Synthesis has a stronger burden. A generated candidate needs satisfaction evidence, while a no-solution claim needs a finite complete candidate universe and a checked decision procedure.

Claim Current Lean status Boundary Non-conclusion Source
Repair step decreases selected measure `defined only` / `proved` for bounded packages Selected witness universe, obstruction measure, preserved invariant, and side-effect boundary. Does not prove all signature axes are non-increasing. Lean theorem index, repair entries.
Repair synthesis / no-solution soundness `defined only` / `proved` for bounded schema accessors Finite complete candidate universe, explicit constraints, decision procedure, and coverage boundary. Solver failure alone is not a mathematical no-solution certificate. Lean theorem index and proof-obligation ledger.
Path homotopy and diagram filling `defined only` / `proved` for selected observation-invariance bridges Selected generators, selected observations, and diagram universe. Does not prove global semantic completeness or preservation of every observation axis. Lean theorem index, Chapter 8-9 entrypoints.

Signature trajectory

A repair is best read as a movement through signature space. The theorem may prove a decrease on one selected coordinate, while the trajectory records unchanged, transferred, introduced, or unmeasured coordinates elsewhere.

Repair trajectory
ArchitecturePath X0 Xn
  + selected repair steps
  + signature coordinates at each step
  + transferred or residual witnesses
  + non-conclusions
  -> bounded repair reading

This trajectory view is what prevents a local repair theorem from becoming a total quality claim.

Paths and filling

`ArchitecturePath` is an operation sequence. Two paths can reach the same feature outcome while preserving different invariants, introducing different witnesses, or tracing different signature trajectories.
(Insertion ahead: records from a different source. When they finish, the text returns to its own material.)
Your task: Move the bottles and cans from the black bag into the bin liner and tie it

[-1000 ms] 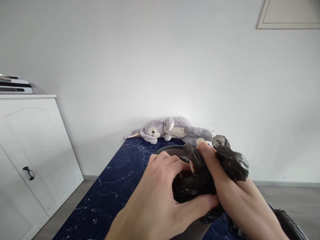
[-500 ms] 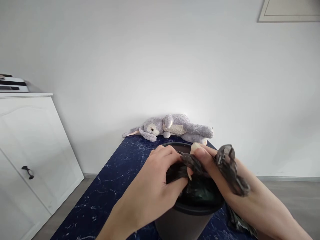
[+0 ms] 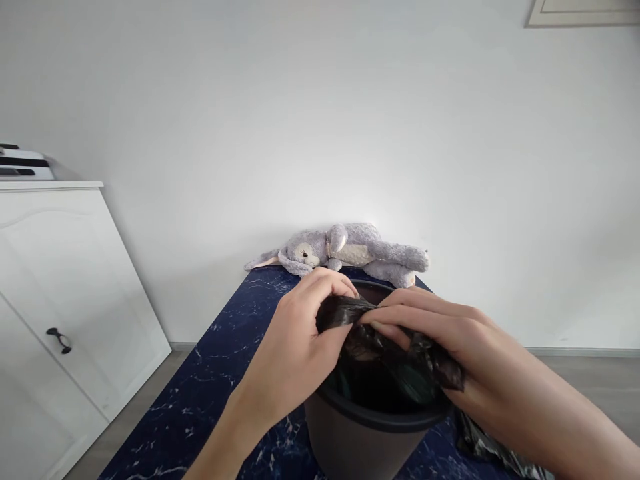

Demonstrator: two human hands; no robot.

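Observation:
A dark round bin (image 3: 360,433) stands on a navy marbled table (image 3: 220,373) close in front of me. A crumpled black plastic bag (image 3: 395,363) hangs over and into its mouth. My left hand (image 3: 300,340) pinches the bag's edge at the bin's left rim, fingers curled shut on the plastic. My right hand (image 3: 450,347) grips the same bag from the right, fingers pointing left and pressed onto it. More of the bag trails down past the bin's right side.
A grey plush rabbit (image 3: 345,252) lies along the table's far edge against the white wall. A white cabinet (image 3: 55,307) with a dark knob stands at the left, with a flat device on top. Grey floor shows on both sides of the table.
The bunched bag has come down from above the bin into its mouth. Both hands have shifted, and now they pull the bag's edge apart over the rim.

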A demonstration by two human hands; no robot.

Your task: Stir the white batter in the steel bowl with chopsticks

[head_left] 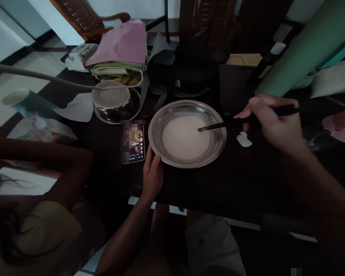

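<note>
Black chopsticks [215, 125] slant leftward into a metal bowl [157, 134] of white liquid [184, 140].
The right hand [277, 122] has its grip closed around the chopsticks near their upper end; their long axis runs nearly crosswise over the bowl's right rim, tips pointing left and slightly towards the person, at the liquid's surface (how far they dip cannot be told). The bowl stands upright on the dark worktop [201, 188], and the left hand [153, 174] holds its near-left edge, grip narrow, thumb at the rim and fingers partly hidden. A lit phone [137, 145] lies just beside the bowl's left side, its long axis pointing away from the person; a crumpled white scrap [243, 139] lies to the right, near the right hand.
</note>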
`PathHomotopy` compares paths under selected generators and an observation model. Semantic diagram filling supplies evidence that different implementation paths give the same observation; a failed equality can become a `NonFillabilityWitness`.

Non-fillability witness
Obs(lhs) != Obs(rhs)
  -> NonFillabilityWitness D

No-solution boundary

Synthesis can produce a candidate object, a repair sequence, or a no-solution certificate. The last case is the strongest and therefore needs the clearest boundary: a finite complete search universe, an explicit constraint language, a decision procedure, refuted candidate cases, and coverage assumptions.
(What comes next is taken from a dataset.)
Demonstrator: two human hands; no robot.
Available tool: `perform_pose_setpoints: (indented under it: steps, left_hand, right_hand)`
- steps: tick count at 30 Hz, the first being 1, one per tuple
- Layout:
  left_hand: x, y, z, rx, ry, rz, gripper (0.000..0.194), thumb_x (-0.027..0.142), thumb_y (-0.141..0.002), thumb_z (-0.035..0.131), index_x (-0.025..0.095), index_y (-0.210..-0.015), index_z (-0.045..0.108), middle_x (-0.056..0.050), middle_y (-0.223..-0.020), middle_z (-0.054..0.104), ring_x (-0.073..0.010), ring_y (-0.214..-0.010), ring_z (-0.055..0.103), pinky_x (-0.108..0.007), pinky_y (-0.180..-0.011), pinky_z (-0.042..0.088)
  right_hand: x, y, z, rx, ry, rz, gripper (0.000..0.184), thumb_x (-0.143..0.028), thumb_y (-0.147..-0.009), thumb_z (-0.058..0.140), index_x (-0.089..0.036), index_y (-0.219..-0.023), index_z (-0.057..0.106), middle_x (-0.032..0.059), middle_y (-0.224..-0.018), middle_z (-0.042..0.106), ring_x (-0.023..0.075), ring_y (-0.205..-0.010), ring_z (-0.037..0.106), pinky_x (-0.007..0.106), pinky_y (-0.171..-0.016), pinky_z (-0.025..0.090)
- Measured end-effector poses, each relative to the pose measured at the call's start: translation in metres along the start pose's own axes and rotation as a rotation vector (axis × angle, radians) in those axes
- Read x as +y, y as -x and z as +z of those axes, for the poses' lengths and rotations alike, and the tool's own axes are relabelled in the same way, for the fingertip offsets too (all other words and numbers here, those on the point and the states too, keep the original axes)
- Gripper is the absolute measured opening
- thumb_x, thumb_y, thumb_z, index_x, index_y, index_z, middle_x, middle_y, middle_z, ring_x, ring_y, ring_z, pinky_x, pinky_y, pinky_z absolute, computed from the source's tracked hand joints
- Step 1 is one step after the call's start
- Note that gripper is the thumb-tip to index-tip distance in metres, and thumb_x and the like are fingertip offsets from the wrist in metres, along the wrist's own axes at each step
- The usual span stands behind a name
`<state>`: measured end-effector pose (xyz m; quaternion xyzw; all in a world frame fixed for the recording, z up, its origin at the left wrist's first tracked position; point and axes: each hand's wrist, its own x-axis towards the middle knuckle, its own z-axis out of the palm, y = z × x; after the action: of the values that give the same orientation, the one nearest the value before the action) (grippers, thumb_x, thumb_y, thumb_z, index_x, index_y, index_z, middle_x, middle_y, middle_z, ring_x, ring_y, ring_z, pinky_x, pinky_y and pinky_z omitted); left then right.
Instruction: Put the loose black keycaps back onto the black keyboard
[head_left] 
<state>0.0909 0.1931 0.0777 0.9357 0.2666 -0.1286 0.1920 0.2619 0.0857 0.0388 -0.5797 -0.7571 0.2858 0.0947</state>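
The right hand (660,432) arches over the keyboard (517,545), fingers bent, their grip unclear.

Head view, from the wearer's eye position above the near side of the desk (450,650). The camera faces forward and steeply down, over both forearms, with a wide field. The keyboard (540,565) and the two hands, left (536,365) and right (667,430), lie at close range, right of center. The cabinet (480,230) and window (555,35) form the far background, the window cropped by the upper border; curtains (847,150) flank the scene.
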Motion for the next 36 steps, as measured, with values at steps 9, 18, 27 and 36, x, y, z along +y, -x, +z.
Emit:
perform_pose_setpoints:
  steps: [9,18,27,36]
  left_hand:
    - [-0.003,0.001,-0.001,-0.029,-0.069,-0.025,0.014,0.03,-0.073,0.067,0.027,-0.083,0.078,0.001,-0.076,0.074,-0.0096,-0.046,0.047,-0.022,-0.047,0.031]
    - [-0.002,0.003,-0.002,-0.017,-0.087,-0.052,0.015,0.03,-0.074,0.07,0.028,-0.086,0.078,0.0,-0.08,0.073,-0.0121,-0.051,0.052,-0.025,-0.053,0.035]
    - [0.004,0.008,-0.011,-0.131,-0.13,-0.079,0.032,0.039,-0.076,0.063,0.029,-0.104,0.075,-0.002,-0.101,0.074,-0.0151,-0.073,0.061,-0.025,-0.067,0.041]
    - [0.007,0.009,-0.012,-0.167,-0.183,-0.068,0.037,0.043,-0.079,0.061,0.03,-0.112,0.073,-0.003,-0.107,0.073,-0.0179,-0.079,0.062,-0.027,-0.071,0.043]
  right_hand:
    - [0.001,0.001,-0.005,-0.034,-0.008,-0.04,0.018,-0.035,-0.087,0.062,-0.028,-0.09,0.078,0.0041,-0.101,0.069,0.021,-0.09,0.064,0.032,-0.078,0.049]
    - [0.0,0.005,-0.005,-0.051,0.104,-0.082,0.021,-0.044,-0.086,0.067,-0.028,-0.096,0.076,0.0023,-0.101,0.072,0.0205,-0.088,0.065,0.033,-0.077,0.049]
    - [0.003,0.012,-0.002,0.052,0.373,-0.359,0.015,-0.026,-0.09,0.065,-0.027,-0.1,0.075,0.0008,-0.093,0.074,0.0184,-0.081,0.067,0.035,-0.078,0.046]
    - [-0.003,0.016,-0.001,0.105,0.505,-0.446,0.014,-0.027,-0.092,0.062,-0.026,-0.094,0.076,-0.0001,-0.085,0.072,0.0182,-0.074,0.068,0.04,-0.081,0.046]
Solver failure alone is not a mathematical certificate. It may be a tooling result, a timeout, or an unsupported-construct boundary. AAT keeps those cases separate from a proved no-solution theorem.

No-solution certificate
finite complete candidate universe
  + explicit constraints
  + decision procedure
  + refuted candidates
  + coverage boundary
  -> no selected solution

Path example

Two coupon implementations can reach the same visible checkout result while following different paths: one introduces a declared discount interface first, then adds the feature; the other adds a direct adapter call and later repairs the static graph. The final feature may look equivalent while the witness history and signature trajectory differ.

  • Path invariant A property preserved at every step of the selected operation sequence.
  • Homotopy generator A permitted rewrite between operation fragments under a selected observation model.
  • Non-fillability witness Evidence that two paths fail to agree on the selected observation.

Lean status

Repair steps, repair synthesis, architecture paths, homotopy skeletons, diagram fillers, non-fillability witnesses, and selected observation-invariance bridges are tracked in the Lean theorem index. The public reading is bounded: global semantic completeness and all-axis improvement are not current conclusions.

A repair theorem may prove a selected measure decreases. It does not prove total architecture improvement unless the theorem boundary explicitly covers every relevant axis.